The Return of the Unrepentant: How Trump’s Deregulation Rebuilt the Crisis We Claimed to Solve
Financial crises are never just about numbers—they are about power. They expose the moral assumptions, institutional failures, and structural inequalities embedded in our economic system. In the wake of the 2008 collapse, I argued that the crisis was as much about the erosion of social trust and ethical obligation as it was about toxic assets and regulatory breakdowns. What we are witnessing now is a chilling echo—not because we forgot the past, but because those in power remembered, and chose to recreate it.
They say history doesn’t repeat, but it rhymes. In finance, it doesn’t just rhyme—it resurfaces. What we’re facing is not merely the return of risk, but the return of a deliberate strategy: a process David Harvey calls accumulation by dispossession. The dismantling of financial regulations, the weakening of consumer protections, and the capture of oversight institutions are not policy failures. They are tools—used to redistribute wealth upward by stripping the public of safeguards, assets, and trust.
This isn’t a case of economic drift. It is a project—engineered and executed with remarkable precision.
When the 2008 crisis struck, it exposed the hollow core of an economy built on unregulated speculation and moral hazard. In response, we enacted reforms like the Dodd-Frank Act to impose guardrails. These were imperfect but necessary—signaling a renewed commitment to transparency, accountability, and public protection.
But that brief moment of course correction ended when Donald Trump took office. His administration moved swiftly to dismantle those safeguards. The threshold for “systemically important” banks was raised, allowing dozens of mid-sized institutions to avoid rigorous oversight—including Silicon Valley Bank, which collapsed in 2023. Stress tests were weakened. Capital buffers were reduced. The Consumer Financial Protection Bureau, designed to shield Americans from predatory financial practices, was effectively defanged.
Trump sold this agenda as pro-growth, anti-red tape governance. But what it actually achieved was far more corrosive: it gave powerful financial actors a free pass to speculate, conceal risk, and offload the costs of failure onto everyone else.
Today, financial institutions are once again bloated with risk. The dollar may appear strong globally, but at home, inflation erodes its value. Consumers are drowning in credit card debt and high-interest loans. Wages stagnate. Housing costs soar. And trust—once the cornerstone of finance—is in short supply.
None of this is accidental. It is the result of a political ideology that confuses wealth with wisdom and treats regulation as an obstacle to be removed, rather than a scaffold that holds the system together. Deregulation has not only weakened financial resilience—it has eroded the moral foundation on which finance depends.

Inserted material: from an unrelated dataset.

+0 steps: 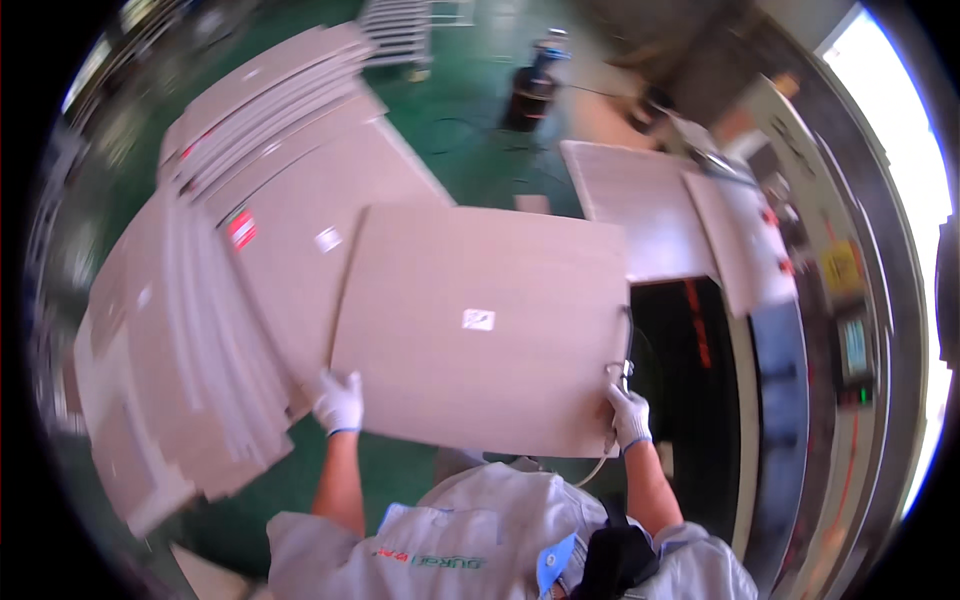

Credit is not just a transaction. It is a relationship grounded in obligation and built on trust. When those relationships are replaced with opaque instruments, algorithmic decisions, and political favors, we don’t just risk collapse. We lose legitimacy.
Trump’s “America First” mantra extended into finance with devastating effect. It framed the liberation of elite institutions from public responsibility as patriotic common sense. What followed was a fragile ecosystem in which extraction is sold as innovation, and systemic instability is normalized.
This is not new. It is the reactivation of the same logic that drove the 2008 collapse—just with fewer restraints. What Harvey described as accumulation by dispossession is now hardwired into our regulatory DNA. The public loses protections. The elite gains leverage. And when things fall apart—as they always do—the burden is again socialized.
We are witnessing the consequences of short-term thinking packaged as reform. The same actors who helped orchestrate the last financial collapse are back, more emboldened, and less regulated. We’re told to focus on innovation, on growth, on the resilience of markets—but the fundamentals are deeply skewed.
This isn’t simply about economics. It is about how power is structured, who bears risk, and whose interests the state ultimately serves. And until we name that structure—and those responsible for building and benefiting from it—we will remain locked in a cycle of crisis, reform, and relapse.
Escaping that cycle requires more than technical fixes. It requires political will and moral clarity. We must reclaim the ethical foundations of finance and reassert the role of public accountability. Regulation is not punishment. It is the framework that allows markets to function in ways that are stable, fair, and legitimate.
The return of financial instability was not inevitable. It was engineered. And if we fail to see the logic behind it—this strategy of dispossession masquerading as deregulation—we will continue paying the price, again and again.
Citations:
Greenberg, James B., and Thomas K. Park. “An Anthropology of the 2008 Credit Crisis.” In Hidden Interests in Credit and Finance: Power, Ethics, and Social Capital across the Last Millennium, edited by Francesca Trivellato, Sophus A. Reinert, and Steven L. Kaplan, 279–296. New York: Routledge, 2021.
Harvey, David. The New Imperialism. Oxford: Oxford University Press, 2003.